** REQUIRED WORK **
Look through the lines below for the word "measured", and copy every line that has it.

____________________

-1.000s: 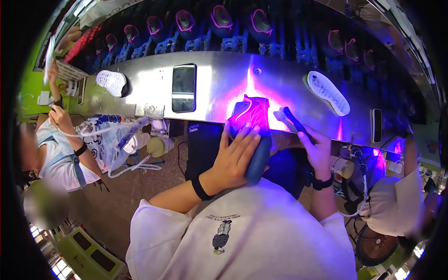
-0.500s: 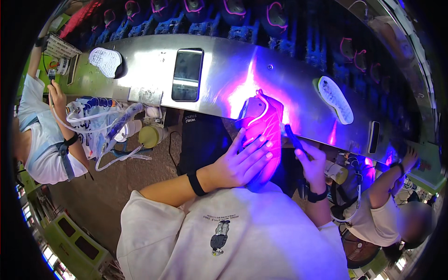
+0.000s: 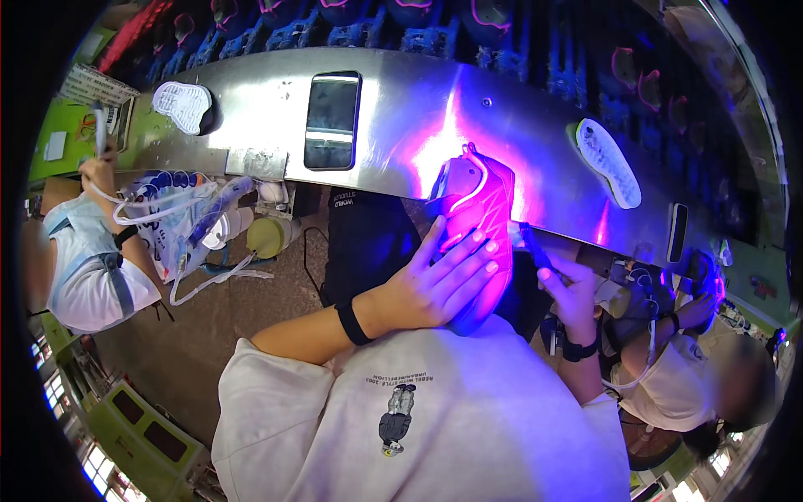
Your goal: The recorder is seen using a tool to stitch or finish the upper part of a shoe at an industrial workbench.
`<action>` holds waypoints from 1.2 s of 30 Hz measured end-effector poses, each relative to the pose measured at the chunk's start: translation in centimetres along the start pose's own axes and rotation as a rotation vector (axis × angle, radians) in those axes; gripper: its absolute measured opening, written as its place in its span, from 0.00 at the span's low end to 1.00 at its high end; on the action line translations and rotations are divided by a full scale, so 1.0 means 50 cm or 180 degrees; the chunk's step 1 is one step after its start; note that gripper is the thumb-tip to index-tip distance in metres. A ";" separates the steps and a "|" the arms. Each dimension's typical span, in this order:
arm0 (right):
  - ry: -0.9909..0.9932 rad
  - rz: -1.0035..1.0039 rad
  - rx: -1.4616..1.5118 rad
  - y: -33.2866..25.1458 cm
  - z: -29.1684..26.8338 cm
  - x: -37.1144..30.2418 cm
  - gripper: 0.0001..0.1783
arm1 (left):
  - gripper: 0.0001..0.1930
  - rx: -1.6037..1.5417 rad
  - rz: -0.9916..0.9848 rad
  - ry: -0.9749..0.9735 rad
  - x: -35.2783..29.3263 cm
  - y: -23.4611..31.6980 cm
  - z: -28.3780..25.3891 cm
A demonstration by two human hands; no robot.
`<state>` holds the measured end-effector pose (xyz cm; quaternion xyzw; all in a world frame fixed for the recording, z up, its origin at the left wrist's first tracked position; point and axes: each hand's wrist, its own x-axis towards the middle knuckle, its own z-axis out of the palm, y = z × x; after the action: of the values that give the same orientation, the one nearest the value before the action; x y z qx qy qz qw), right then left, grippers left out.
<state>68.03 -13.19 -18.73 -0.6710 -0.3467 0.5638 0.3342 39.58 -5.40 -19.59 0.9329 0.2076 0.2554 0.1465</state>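
Observation:
A shoe upper [image 3: 495,199], glowing pink under violet light, stands toe toward me at the metal bench's near edge. Across its side and front my left hand [image 3: 443,280] is laid, fingers wrapped over it and gripping it. My right hand [image 3: 570,293] holds a dark-handled brush [image 3: 534,244], whose pale tip lies against or very close to the shoe's right side. Whether the tip touches, I cannot tell. The shoe's underside and my left palm's contact with it are hidden.
On the metal bench [image 3: 251,100] lie a white sole [image 3: 182,106] at left and another white sole [image 3: 608,163] at right. Dark panels [image 3: 331,121] are set in it. Racked shoes pass behind. Co-workers sit left and right; pots [image 3: 266,238] and hoses hang below the edge.
The brush has come up to the shoe's right side, its pale tip now showing there. My left hand keeps its grip. Both co-workers' arms have shifted.

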 end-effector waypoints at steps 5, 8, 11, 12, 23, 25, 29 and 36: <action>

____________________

** ANSWER TO THIS EXERCISE **
`<action>` holds waypoints from 1.2 s of 30 Hz measured end-effector poses, each relative to the pose measured at the chunk's start: translation in centimetres along the start pose's own axes and rotation as a rotation vector (axis × angle, radians) in those axes; gripper: its absolute measured opening, written as its place in its span, from 0.00 at the span's low end to 1.00 at its high end; on the action line translations and rotations are divided by a full scale, so 1.0 means 50 cm or 180 degrees; the chunk's step 1 is one step after its start; note that gripper is the thumb-tip to index-tip distance in metres. A ";" separates the steps and a "|" the arms. Each dimension's typical span, in this order:
`<state>` holds the measured end-effector pose (xyz cm; quaternion xyzw; all in a world frame fixed for the recording, z up, its origin at the left wrist's first tracked position; point and axes: each hand's wrist, its own x-axis towards the middle knuckle, its own z-axis out of the palm, y = z × x; after the action: of the values that give the same orientation, the one nearest the value before the action; x y z qx qy qz qw), right then left, grippers left out.

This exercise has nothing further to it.